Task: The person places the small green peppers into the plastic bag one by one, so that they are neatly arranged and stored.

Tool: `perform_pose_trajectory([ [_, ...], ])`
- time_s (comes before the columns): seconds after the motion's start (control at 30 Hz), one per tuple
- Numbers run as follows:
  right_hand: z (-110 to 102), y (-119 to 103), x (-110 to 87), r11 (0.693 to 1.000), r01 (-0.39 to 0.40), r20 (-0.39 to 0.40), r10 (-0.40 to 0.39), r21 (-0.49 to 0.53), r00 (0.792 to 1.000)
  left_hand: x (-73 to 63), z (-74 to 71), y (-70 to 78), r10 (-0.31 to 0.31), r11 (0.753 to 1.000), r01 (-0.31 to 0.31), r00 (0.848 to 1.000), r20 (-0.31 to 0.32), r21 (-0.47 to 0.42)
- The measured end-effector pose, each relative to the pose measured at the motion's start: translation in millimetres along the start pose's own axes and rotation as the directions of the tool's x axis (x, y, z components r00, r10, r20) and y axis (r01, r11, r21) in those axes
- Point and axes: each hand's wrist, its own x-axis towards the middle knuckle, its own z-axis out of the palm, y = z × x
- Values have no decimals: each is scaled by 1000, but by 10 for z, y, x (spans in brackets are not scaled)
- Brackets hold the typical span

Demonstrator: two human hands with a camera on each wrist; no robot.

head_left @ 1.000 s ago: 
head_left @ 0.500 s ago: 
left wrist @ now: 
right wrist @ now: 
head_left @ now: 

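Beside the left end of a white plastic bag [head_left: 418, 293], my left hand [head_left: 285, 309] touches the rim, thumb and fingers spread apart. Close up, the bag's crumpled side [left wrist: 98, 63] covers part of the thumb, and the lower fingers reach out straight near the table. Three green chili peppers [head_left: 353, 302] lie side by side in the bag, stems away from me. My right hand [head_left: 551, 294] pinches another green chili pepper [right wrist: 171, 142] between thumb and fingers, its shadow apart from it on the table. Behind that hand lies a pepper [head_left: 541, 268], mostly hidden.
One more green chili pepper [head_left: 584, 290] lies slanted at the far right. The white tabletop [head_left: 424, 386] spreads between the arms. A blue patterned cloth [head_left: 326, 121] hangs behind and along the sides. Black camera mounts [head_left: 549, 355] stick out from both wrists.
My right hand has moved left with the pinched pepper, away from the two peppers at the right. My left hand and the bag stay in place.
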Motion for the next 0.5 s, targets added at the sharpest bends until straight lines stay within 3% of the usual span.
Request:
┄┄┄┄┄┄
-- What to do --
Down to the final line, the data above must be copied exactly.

-- Answer to the problem --
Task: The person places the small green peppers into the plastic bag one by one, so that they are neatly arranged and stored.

Tool: `perform_pose_trajectory([ [_, ...], ])`
- time_s (comes before the columns): seconds after the motion's start (control at 30 Hz), one per tuple
- Numbers run as follows:
  right_hand: z (-110 to 102), y (-119 to 103), x (-110 to 87), r11 (0.693 to 1.000), r01 (-0.39 to 0.40), r20 (-0.39 to 0.40), r10 (-0.40 to 0.39), r21 (-0.49 to 0.53), r00 (0.792 to 1.000)
  left_hand: x (-73 to 63), z (-74 to 71), y (-70 to 78), r10 (-0.31 to 0.31), r11 (0.753 to 1.000), r01 (-0.31 to 0.31), r00 (0.848 to 1.000), r20 (-0.31 to 0.32), r21 (-0.47 to 0.42)
- The measured end-effector pose, each relative to the pose measured at the motion's start: translation in millimetres along the start pose's own axes and rotation as the directions of the tool's x axis (x, y, z components r00, r10, r20) and y axis (r01, r11, r21) in those axes
- Point and axes: each hand's wrist, its own x-axis towards the middle knuckle, its own z-axis out of the palm, y = z × x
- Values have no decimals: each is scaled by 1000, but by 10 for z, y, x (spans in brackets are not scaled)
- Brackets hold the typical span

Demonstrator: two human hands with a camera on each wrist; no robot.

head_left @ 1.000 s ago: 
head_left @ 0.500 s ago: 
left wrist @ now: 
right wrist @ now: 
head_left @ now: 

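Beside the left end of a white plastic bag [head_left: 418, 293], my left hand [head_left: 285, 309] touches the rim, thumb and fingers spread apart. Close up, the bag's crumpled side [left wrist: 98, 63] covers part of the thumb, and the lower fingers reach out straight near the table. Three green chili peppers [head_left: 353, 302] lie side by side in the bag, stems away from me. My right hand [head_left: 551, 294] pinches another green chili pepper [right wrist: 171, 142] between thumb and fingers, its shadow apart from it on the table. Behind that hand lies a pepper [head_left: 541, 268], mostly hidden.
One more green chili pepper [head_left: 584, 290] lies slanted at the far right. The white tabletop [head_left: 424, 386] spreads between the arms. A blue patterned cloth [head_left: 326, 121] hangs behind and along the sides. Black camera mounts [head_left: 549, 355] stick out from both wrists.
My right hand has moved left with the pinched pepper, away from the two peppers at the right. My left hand and the bag stay in place.
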Motion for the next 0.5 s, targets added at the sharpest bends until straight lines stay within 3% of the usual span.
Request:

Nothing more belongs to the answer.